BATHSHEBA Bathed in Grace: How 8 Scandalous Women Changed the World - Carol Cook

Adultery, lies, deception, scandal, murder, cover-up, heartache, pain, and loss—stories with these sordid elements are relevant today. And women with shady pasts—labeled, shamed, and linked with tragedies—are part of our heritage. Bathsheba, a victim or temptress, Eve outside of Eden, Tamar posed as a prostitute, Leah stole her sister Rachel’s fiancé…Sarah gave Hagar to her husband and Rebekah masterminded a grave deception. How well do you really know the women of the Bible?

From BookLookBloggers.com

 

 

 

 

 

*I was provided with an e-copy of this book for review from BookLookBloggers.com & Harper Collins Christian Publishing

 

 

Carol Cook takes the stories of eight famous women of the Bible -- Bathsheba, Sarah, Hagar, Rebekah, Leah, Rachal, Tamar and the big momma herself, Eve -- and brings their stories to life, recreating the scenes of their stories as easily imaginable environments and situations, rich in detail.
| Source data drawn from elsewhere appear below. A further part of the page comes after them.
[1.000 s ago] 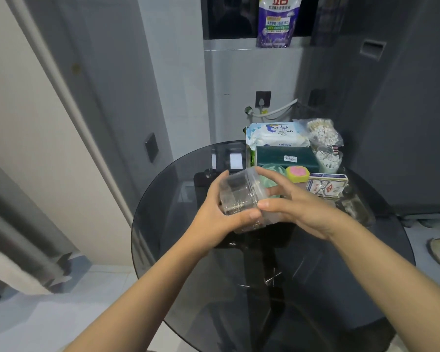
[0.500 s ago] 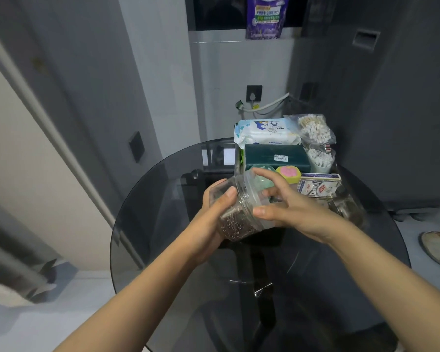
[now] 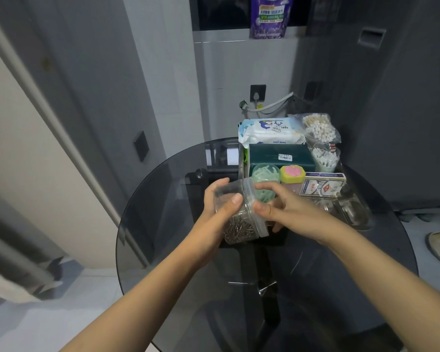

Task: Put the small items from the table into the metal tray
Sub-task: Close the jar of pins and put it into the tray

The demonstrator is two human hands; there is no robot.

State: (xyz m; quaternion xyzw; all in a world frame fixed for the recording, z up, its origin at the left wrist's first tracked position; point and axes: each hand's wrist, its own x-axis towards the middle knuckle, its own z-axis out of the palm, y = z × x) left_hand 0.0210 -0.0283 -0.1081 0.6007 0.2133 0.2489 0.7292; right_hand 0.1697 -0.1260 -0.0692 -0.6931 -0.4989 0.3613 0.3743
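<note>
Jar (image 3: pixel 239 214) tipped further sideways than before — left hand (image 3: pixel 214 212) and right hand (image 3: pixel 290 209) both grasping it.

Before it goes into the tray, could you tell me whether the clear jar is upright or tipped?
Tipped. The jar lies nearly on its side between the left hand and right hand, lid pointing right, its metal clips heaped against the lower wall.

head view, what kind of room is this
Probably a home utility or laundry corner: a hose runs from a wall tap, a detergent refill pouch stands on the ledge, and the round glass table carries baby wipes and cotton swabs.
</note>
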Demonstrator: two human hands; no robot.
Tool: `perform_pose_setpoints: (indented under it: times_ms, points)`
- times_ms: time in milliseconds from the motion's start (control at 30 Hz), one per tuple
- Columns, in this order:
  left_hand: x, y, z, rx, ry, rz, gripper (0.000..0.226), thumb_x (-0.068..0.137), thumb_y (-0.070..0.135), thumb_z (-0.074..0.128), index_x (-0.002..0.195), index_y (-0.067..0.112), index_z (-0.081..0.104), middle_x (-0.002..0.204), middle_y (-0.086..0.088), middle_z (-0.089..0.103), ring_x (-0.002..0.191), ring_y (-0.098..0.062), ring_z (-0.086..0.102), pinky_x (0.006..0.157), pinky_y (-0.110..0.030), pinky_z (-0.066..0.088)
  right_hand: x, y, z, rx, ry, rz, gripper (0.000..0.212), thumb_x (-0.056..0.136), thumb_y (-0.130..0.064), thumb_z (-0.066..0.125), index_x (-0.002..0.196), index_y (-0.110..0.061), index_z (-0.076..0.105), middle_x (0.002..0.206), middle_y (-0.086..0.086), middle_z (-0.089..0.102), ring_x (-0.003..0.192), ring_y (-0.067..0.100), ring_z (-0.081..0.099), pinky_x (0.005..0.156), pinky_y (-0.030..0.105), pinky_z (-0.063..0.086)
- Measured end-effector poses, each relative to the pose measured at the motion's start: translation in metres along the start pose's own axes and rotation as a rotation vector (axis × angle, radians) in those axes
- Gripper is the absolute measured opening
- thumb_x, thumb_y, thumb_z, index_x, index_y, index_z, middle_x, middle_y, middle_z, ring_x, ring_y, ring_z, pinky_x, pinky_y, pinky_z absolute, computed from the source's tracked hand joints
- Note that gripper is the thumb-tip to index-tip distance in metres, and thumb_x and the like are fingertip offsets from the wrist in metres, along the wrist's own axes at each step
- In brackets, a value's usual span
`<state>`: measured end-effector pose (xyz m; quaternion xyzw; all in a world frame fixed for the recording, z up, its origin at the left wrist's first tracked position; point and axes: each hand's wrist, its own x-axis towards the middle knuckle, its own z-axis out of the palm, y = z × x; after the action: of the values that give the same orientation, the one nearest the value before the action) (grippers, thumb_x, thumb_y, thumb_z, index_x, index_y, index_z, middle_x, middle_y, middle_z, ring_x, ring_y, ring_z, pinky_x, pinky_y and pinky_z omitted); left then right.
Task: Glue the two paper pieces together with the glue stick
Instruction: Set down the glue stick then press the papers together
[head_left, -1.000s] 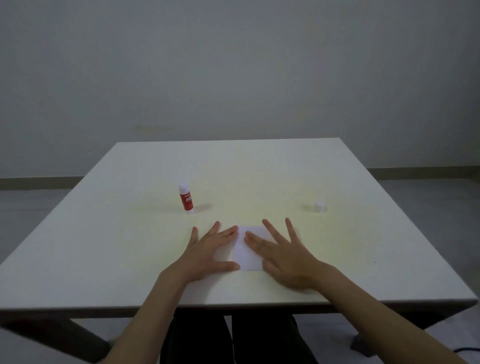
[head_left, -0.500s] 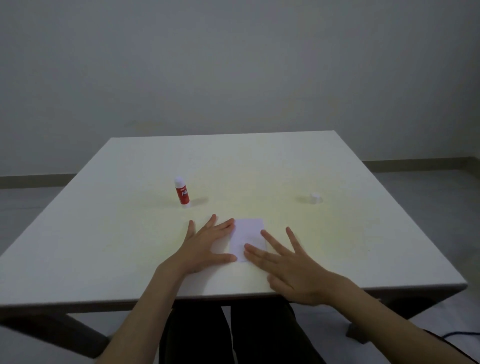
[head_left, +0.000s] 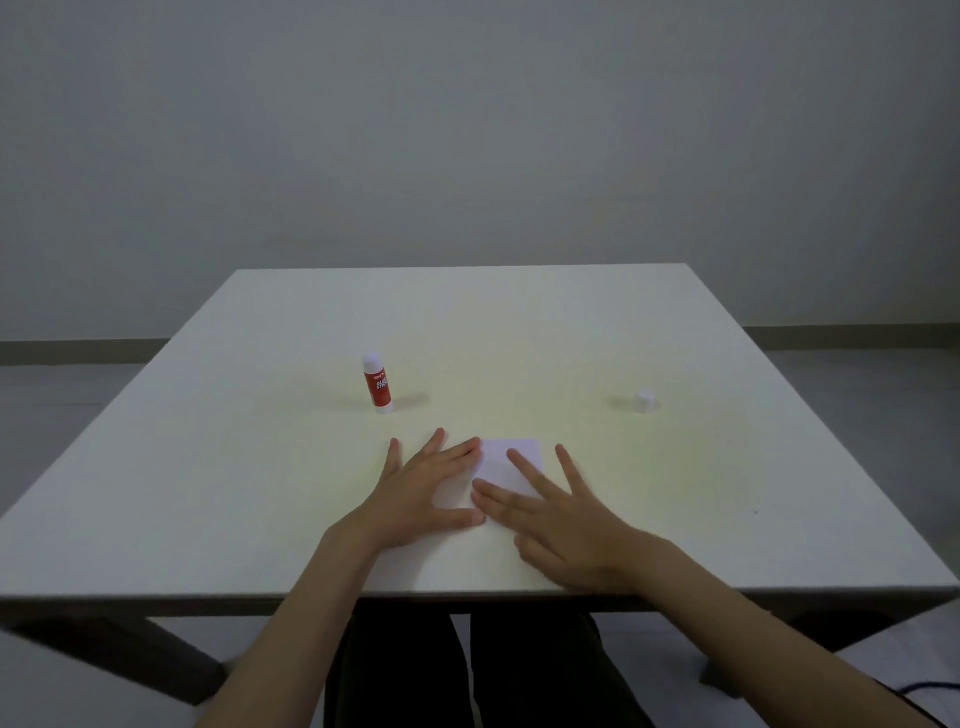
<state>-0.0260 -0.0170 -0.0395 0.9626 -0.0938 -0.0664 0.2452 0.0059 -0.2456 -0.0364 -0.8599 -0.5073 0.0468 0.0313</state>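
A small white paper lies flat on the white table near the front edge; whether it is one sheet or two stacked I cannot tell. My left hand rests flat with spread fingers on the paper's left part. My right hand lies flat over its right and near part, fingers apart. The red glue stick stands upright without its cap, behind and left of my left hand. Its white cap sits on the table at the right.
The table's front edge runs just under my wrists. Dark table legs show below, and my legs in dark trousers are under the table. A grey wall stands behind.
My right hand drew back toward the front edge, then slid forward again over the paper. My left hand stayed pressed on the paper's left side.
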Motion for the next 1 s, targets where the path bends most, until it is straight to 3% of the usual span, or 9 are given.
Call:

It is this attention to the details that allows for the reader to find the tales of these women even more relatable than ever before. 

 

Reading the story of Bathsheba, the wife of the soldier Uriah and object of desire for King David, I could feel her longing for her husband away on the battlefield, hear her cries of pain later on at learning King David's deception to win her for himself, and later when she has to bear the loss of a child. 

 

I loved the story of Sarah & Abram, admiring her strength and ability to forgive her husband though he put her in some painfully awkward and sometimes dangerous situations!

 

I think my favorite stories were those of Rebekah -- nearly brought me to tears, that one! -- and Eve.  I also liked how all the stories were laid out so that the reader could see the progression of the family trees in an easy-to-follow way, much more so than all the "begats" we typically have to carefully read in the Bible itself!  {For example, the reader gets the love triangle story of Leah / Rebekah / Jacob, then in a later story reads of Tamar, daughter-in-law to Judah, Judah being a son of Leah & Jacob}.

 

I really appreciated that Carol Cook could bring these women to life, make them feel more like real women with real everyday struggles that women of modern times could easily identify with. Not only that, but the stories exemplify how such struggles can be the ultimate learning experiences, lessons in strength, and opportunities for emotional & spiritual growth. And let's not forget -- the chance to learn how to walk in grace and empathy!